» What you should do
Reproduced exactly, the lines from the start of the material through the line containing "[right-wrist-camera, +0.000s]" should be the whole answer, with pictures excluded.

» Given records
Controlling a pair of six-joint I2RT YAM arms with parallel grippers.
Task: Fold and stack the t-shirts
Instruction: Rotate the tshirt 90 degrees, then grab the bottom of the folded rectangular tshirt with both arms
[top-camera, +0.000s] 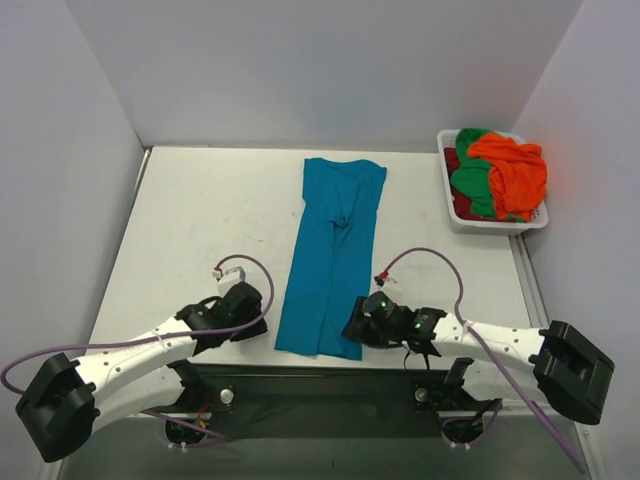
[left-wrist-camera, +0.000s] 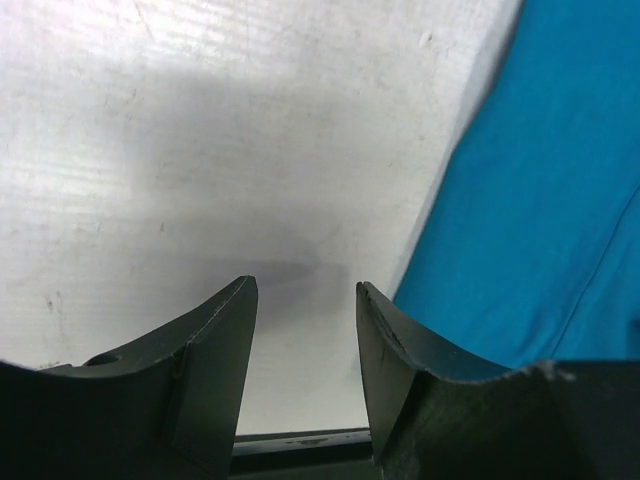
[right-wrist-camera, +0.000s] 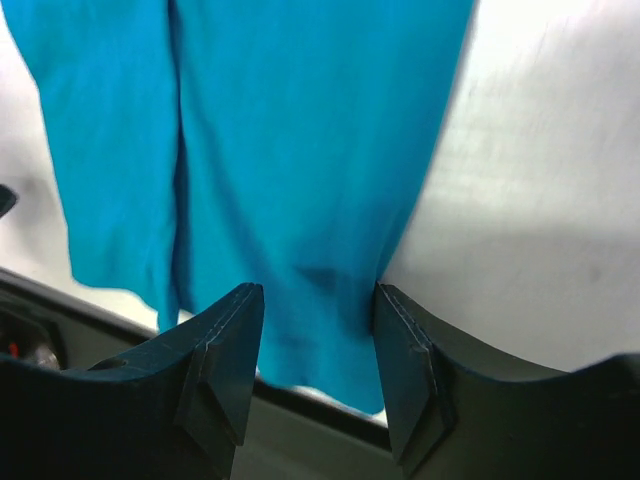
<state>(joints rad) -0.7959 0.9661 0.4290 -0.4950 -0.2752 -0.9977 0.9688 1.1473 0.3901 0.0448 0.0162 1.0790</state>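
We identify the teal t-shirt (top-camera: 335, 250) as soft matt cloth with light creases. The table (top-camera: 190, 230) around it is smooth, dull-finished and faintly scuffed. Right of the teal t-shirt, the basket (top-camera: 458, 218) looks like white plastic.

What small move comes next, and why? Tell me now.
Probably lower the right jaws onto the near right corner of the teal t-shirt and close them. They stand open with that corner between them, so a grasp looks ready. The left jaws, also open, hang over bare table just beside the shirt's left edge.
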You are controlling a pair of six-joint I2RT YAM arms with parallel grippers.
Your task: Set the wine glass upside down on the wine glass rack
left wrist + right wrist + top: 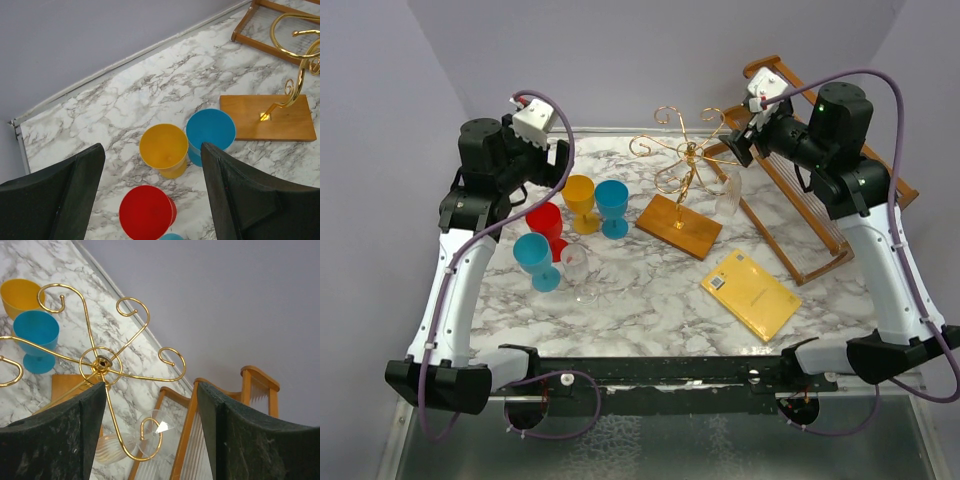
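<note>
Your right gripper (pixel 150 440) stands with its jaws spread and nothing between them; it sits up beside the top of the wine glass rack (pixel 682 190). Just below and ahead of its fingers (pixel 60 435), the clear wine glass (pixel 131 442) hangs upside down, its flat foot caught in one of the rack's curled gold arms and its bowl pointing down. The glass is free of your fingers. In the top view the same glass (pixel 728 196) shows on the rack's right side, just off the edge of the orange-brown base (pixel 678 225). Behind your right gripper and to its right, the larger slatted wooden rack (pixel 800 215) lies along the far right of the marble table (pixel 650 290). Nearer you from that gripper, a yellow flat box (pixel 751 293) lies on the table.

Your left gripper (pixel 152 200) is also spread wide and holds nothing. It hovers over a cluster of coloured goblets: directly below it the yellow goblet (pixel 164 149) and the red goblet (pixel 146 212), with a blue goblet (pixel 210 132) to its right, touching the yellow one. In the top view a second blue goblet (pixel 535 260) and a second clear glass (pixel 575 262) stand nearer you.
</note>
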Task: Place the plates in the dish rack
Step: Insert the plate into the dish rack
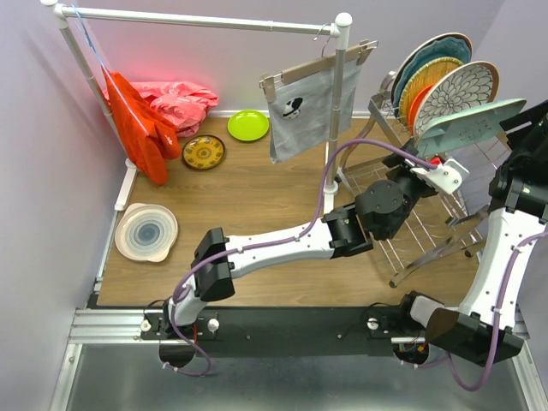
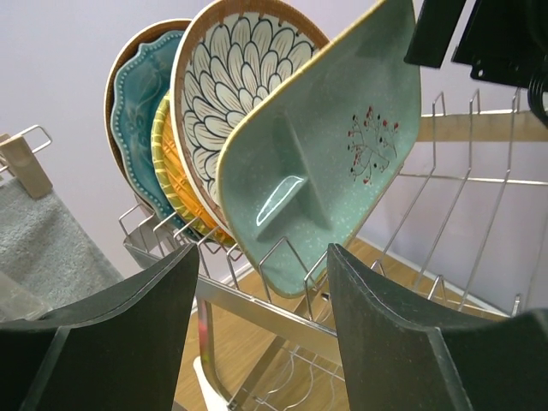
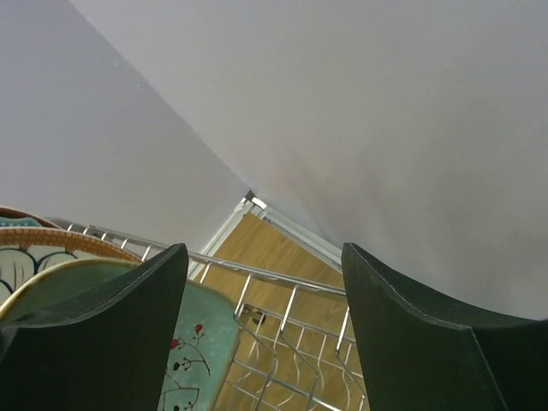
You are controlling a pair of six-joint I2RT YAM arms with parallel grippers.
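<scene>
The dish rack (image 1: 425, 233) stands at the right of the table. Several plates stand upright in it: a teal scalloped one (image 2: 141, 128), a yellow one (image 2: 169, 167), a white floral one (image 2: 235, 81) and, nearest, the mint tray (image 2: 325, 163), which leans between the tines. My left gripper (image 2: 264, 253) is open and empty, just in front of the rack's frame and below the tray. My right gripper (image 3: 264, 250) is open and empty above the rack, beside the tray's top edge (image 3: 201, 342). On the table lie a lime green plate (image 1: 248, 125), a yellow-brown plate (image 1: 204, 152) and a white ringed plate (image 1: 146, 232).
A white pipe rail (image 1: 205, 20) spans the back, with a grey cloth (image 1: 300, 107) clipped to it near the rack and red (image 1: 137, 128) and pink (image 1: 180, 101) cloths at the left. The walls stand close on the left and right.
</scene>
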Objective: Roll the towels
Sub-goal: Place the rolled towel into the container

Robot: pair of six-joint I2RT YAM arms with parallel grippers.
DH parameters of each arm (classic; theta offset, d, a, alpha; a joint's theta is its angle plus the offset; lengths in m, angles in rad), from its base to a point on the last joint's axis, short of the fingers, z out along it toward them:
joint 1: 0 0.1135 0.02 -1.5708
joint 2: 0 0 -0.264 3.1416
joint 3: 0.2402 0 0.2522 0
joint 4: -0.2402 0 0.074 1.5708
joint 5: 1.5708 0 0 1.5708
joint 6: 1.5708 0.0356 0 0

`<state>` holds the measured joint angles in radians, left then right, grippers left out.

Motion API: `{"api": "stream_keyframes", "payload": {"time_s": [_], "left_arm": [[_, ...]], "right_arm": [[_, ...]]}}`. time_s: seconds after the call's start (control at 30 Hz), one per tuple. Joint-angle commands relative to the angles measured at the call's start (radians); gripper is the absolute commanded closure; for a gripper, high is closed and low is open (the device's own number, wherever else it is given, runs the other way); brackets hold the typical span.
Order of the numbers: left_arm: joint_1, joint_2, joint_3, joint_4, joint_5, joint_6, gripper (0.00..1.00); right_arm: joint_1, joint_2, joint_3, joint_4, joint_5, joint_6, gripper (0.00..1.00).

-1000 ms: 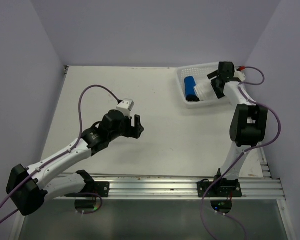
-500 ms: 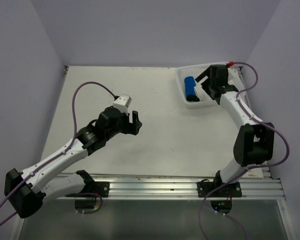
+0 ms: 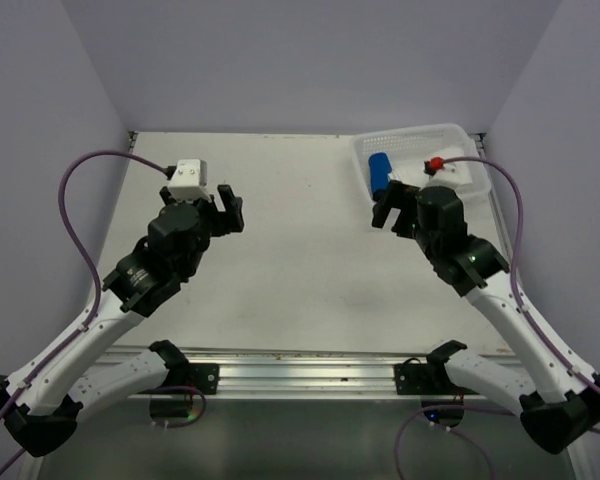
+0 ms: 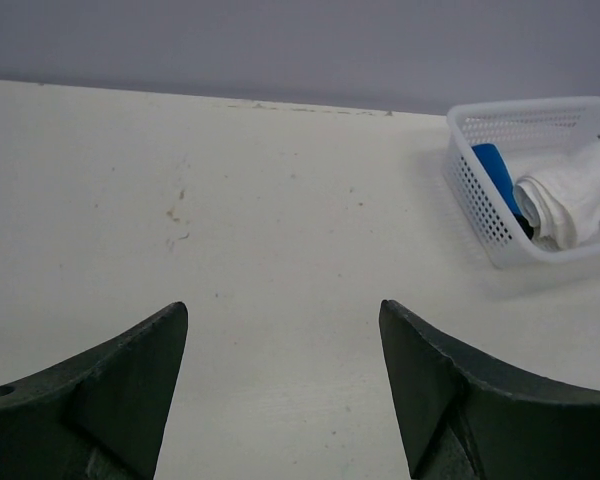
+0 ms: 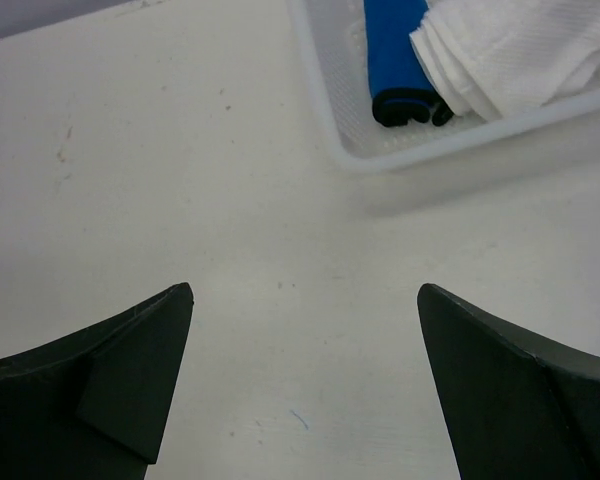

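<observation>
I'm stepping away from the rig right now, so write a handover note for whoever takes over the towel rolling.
Left gripper: open, empty, over the left side of the table.
Right gripper: open, empty, just short of the basket.
Blue towel: rolled, lying in the basket.
White towel: in the basket beside the blue one, looks rolled.
Left to do: probably nothing; check that the white roll is tight.

No writing, label, brand mark or number can be read in any view. The white basket (image 4: pixel 477 205) at the worktop's far right corner, the blue towel (image 5: pixel 394 50) and the white towel (image 5: pixel 515 48) in it show nothing legible.
</observation>
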<state>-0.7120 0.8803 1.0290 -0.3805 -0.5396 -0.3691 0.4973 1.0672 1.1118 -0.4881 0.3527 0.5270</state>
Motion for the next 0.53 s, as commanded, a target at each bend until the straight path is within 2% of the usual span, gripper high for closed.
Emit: {"api": "stream_keyframes", "payload": {"time_s": [0.0,0.03,0.13,0.33,0.5], "left_arm": [[0.017,0.019,0.02,-0.027,-0.108,0.039,0.19],[0.019,0.022,0.022,-0.029,-0.112,0.035,0.19],[0.023,0.032,0.029,-0.041,-0.109,0.016,0.19],[0.026,0.029,0.031,-0.06,-0.111,-0.03,0.19],[0.026,0.025,0.029,-0.093,-0.125,-0.042,0.19]], "right_arm": [[0.004,-0.155,-0.134,-0.083,0.026,-0.088,0.01],[0.004,-0.232,-0.18,-0.081,0.034,-0.093,0.01],[0.003,-0.302,-0.187,-0.136,0.058,-0.099,0.01],[0.004,-0.267,-0.164,-0.247,0.117,-0.101,0.01],[0.003,-0.165,-0.149,-0.302,0.109,-0.07,0.01]]}}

» Response for this exercise
Controlling a pair of six-joint I2RT YAM arms with parallel grippers.
Task: Fold and stack the t-shirts
Instruction: Rotate the tshirt 90 degrees, then grab the bottom of the folded rectangular tshirt with both arms
[top-camera, +0.000s] 
[left-wrist-camera, +0.000s] 
[right-wrist-camera, +0.000s] 

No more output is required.